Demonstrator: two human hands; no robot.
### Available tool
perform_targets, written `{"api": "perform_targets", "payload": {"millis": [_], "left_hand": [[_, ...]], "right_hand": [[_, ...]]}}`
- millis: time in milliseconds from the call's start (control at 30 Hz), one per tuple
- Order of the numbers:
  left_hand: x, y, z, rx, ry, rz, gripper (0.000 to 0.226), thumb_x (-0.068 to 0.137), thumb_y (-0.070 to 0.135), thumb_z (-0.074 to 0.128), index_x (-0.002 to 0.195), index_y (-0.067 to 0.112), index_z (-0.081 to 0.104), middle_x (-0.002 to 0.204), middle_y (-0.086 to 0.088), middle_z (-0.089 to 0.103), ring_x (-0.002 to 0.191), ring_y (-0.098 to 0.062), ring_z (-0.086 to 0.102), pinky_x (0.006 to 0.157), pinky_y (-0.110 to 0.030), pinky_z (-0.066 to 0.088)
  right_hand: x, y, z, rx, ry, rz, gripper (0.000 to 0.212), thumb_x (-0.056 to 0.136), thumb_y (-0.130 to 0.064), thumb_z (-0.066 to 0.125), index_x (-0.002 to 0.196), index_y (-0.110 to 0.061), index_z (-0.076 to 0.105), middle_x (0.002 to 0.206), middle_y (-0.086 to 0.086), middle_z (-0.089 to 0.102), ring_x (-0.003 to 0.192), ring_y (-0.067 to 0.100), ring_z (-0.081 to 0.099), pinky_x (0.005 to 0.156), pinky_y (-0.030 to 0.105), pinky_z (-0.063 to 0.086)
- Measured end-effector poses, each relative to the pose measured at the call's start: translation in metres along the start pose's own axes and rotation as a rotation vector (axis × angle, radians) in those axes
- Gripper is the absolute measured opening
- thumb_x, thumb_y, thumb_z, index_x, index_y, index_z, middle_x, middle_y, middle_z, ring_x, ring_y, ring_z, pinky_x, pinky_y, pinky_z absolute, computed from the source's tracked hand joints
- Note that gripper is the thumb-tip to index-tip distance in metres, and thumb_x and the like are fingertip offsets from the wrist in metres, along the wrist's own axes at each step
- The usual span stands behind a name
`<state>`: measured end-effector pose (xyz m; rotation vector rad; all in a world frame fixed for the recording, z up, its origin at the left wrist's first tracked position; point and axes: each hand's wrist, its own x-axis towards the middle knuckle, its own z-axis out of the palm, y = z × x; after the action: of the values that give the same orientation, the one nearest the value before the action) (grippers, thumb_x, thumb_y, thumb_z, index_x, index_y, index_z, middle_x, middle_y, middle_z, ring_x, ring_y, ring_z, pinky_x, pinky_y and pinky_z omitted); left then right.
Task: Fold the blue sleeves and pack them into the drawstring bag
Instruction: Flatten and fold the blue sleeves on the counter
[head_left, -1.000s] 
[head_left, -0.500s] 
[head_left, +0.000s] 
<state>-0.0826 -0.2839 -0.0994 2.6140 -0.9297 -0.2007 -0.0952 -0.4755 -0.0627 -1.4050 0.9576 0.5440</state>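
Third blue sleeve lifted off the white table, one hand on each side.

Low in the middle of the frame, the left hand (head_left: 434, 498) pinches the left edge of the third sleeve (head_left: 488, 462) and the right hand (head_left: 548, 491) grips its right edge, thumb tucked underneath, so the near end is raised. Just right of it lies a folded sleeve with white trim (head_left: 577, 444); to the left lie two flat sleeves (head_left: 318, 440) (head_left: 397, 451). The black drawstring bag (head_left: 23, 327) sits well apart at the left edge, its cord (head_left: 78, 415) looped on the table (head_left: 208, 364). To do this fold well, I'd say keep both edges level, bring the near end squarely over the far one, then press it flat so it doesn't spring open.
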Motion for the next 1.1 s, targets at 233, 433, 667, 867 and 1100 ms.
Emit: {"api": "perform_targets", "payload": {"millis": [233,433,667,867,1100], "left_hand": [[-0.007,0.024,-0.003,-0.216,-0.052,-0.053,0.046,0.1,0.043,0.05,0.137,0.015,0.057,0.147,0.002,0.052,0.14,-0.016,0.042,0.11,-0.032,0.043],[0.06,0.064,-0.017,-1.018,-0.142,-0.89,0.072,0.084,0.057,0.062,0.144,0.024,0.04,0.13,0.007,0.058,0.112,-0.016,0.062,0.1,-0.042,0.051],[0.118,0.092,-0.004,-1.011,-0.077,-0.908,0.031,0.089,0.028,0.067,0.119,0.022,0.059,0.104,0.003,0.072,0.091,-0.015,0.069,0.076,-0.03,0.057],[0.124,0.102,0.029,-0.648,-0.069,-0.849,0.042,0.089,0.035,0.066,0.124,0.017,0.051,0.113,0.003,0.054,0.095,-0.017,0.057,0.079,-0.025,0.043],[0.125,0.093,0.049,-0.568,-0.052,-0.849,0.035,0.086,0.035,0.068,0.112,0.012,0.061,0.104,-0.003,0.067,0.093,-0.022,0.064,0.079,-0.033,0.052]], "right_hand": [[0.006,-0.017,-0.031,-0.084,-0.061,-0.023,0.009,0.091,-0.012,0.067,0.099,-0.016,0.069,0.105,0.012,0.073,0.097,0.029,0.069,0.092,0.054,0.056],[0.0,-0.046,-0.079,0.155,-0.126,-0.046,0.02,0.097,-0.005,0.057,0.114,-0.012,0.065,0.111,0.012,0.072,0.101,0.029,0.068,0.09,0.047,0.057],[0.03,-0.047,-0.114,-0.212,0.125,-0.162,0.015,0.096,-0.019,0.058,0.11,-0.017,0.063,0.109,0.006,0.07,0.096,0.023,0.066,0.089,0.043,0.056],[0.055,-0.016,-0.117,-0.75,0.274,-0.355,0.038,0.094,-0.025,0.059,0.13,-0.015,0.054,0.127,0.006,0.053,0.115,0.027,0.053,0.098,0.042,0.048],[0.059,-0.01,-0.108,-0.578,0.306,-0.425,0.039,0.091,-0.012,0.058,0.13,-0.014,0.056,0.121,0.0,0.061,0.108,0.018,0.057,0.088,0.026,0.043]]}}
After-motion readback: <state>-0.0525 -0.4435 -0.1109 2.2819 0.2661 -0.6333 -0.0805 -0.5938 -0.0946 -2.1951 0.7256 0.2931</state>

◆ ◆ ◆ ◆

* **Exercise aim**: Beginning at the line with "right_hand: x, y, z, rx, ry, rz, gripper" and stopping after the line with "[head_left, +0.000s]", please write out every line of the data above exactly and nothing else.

* **Task solution**:
  right_hand: x, y, z, rx, ry, rz, gripper (0.000 to 0.212), thumb_x (-0.056 to 0.136), thumb_y (-0.130 to 0.064), thumb_z (-0.066 to 0.125), index_x (-0.002 to 0.196), index_y (-0.110 to 0.061), index_z (-0.076 to 0.105), middle_x (0.002 to 0.206), middle_y (-0.086 to 0.086), middle_z (-0.089 to 0.102), ring_x (-0.003 to 0.192), ring_y (-0.067 to 0.100), ring_z (-0.081 to 0.099), pinky_x (0.005 to 0.156), pinky_y (-0.030 to 0.105), pinky_z (-0.063 to 0.086)
- Measured end-effector poses, each relative to the pose measured at the call's start: translation in metres along the start pose's own axes and rotation as a rotation vector (axis × angle, radians) in those axes
- Gripper is the absolute measured opening
- thumb_x, thumb_y, thumb_z, index_x, index_y, index_z, middle_x, middle_y, middle_z, ring_x, ring_y, ring_z, pinky_x, pinky_y, pinky_z absolute, computed from the source's tracked hand joints
- Note that gripper is the thumb-tip to index-tip distance in metres, and thumb_x and the like are fingertip offsets from the wrist in metres, along the wrist's own axes at each step
- The usual span stands behind a name
`<state>`: measured end-effector pose (xyz m; rotation vector rad; all in a world frame fixed for the recording, z up, its origin at the left wrist's first tracked position; point and axes: each hand's wrist, its own x-axis towards the middle knuckle, its own z-axis out of the palm, y = z × x; after the action: of the values that give the same orientation, the one nearest the value before the action) (grippers, thumb_x, thumb_y, thumb_z, index_x, index_y, index_z, middle_x, middle_y, middle_z, ring_x, ring_y, ring_z, pinky_x, pinky_y and pinky_z omitted); left then right.
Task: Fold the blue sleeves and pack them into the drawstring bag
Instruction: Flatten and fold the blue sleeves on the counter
[head_left, -1.000s] 
[head_left, -0.500s] 
[head_left, +0.000s] 

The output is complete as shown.